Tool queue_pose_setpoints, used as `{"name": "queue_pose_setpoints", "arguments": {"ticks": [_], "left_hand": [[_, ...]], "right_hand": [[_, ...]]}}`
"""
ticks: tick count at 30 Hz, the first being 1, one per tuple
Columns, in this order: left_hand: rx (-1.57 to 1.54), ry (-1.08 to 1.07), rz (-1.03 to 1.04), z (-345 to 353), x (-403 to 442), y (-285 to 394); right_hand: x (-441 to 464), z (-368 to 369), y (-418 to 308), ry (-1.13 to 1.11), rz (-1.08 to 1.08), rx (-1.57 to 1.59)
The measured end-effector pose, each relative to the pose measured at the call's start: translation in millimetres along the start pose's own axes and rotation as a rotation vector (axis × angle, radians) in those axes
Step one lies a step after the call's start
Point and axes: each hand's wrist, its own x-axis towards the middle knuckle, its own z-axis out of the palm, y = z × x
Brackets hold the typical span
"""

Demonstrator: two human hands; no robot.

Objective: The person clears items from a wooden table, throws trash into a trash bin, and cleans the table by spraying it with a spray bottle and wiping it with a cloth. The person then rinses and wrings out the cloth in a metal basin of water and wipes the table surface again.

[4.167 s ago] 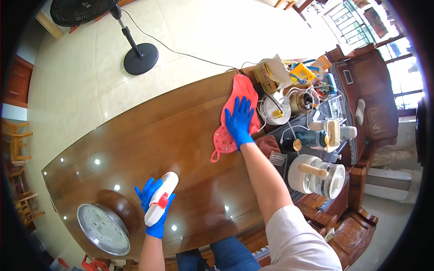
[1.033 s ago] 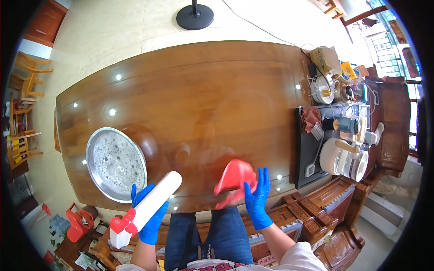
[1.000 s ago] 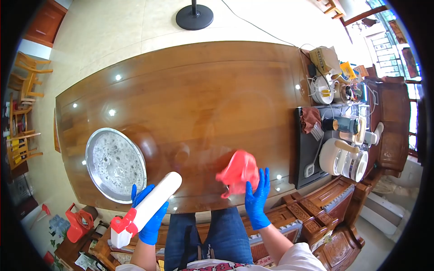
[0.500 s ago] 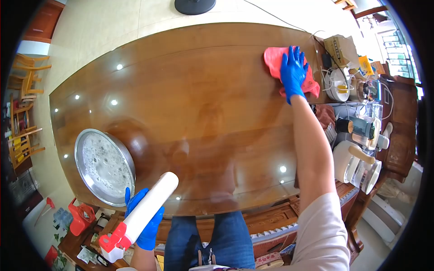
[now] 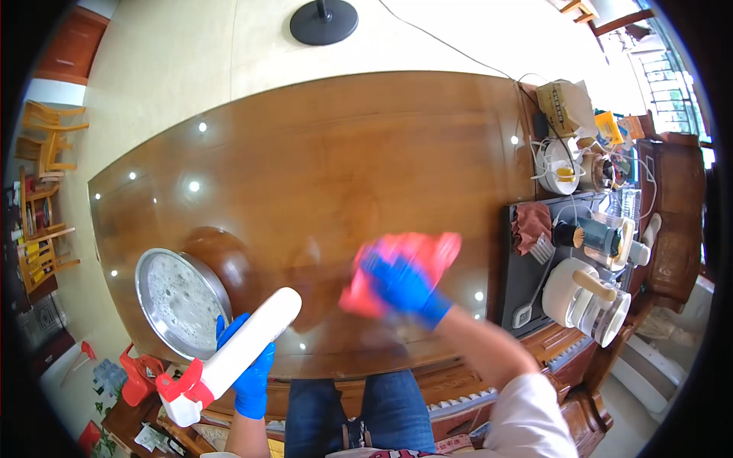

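A blue glove covers my left hand, which is wrapped round a white spray bottle with a red trigger head, tilted at the table's near edge. My right hand, also gloved in blue, presses on a red cloth over the near middle of the brown wooden table. Motion blurs both that hand and the cloth, so single fingers are hard to make out. Just beyond my left hand sits a metal basin of foamy water.
Along the right side stand a kettle, a glass jug, a brown cloth, a cardboard box and cables on a dark tray. A black round stand base is on the floor beyond the table.
My right hand has swept the red cloth from the far right corner towards me and to the left. The left hand still holds the bottle, and the view has tilted slightly upward.
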Motion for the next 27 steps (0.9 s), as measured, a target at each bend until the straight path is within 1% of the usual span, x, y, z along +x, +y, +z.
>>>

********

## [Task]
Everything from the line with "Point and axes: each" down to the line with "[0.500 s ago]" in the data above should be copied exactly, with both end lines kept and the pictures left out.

## [Task output]
Point and axes: each hand's wrist, its own x-axis towards the middle knuckle, its own z-axis out of the palm, y = z × x
Brackets hold the typical span
"""

Demonstrator: two human hands; no robot.

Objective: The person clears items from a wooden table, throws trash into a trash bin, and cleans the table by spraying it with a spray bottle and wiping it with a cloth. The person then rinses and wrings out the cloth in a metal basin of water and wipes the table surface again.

[4.167 s ago] 
[1.033 s ago] 
[1.000 s ago] 
[0.500 s ago] 

For this exercise, nothing further remains to be done.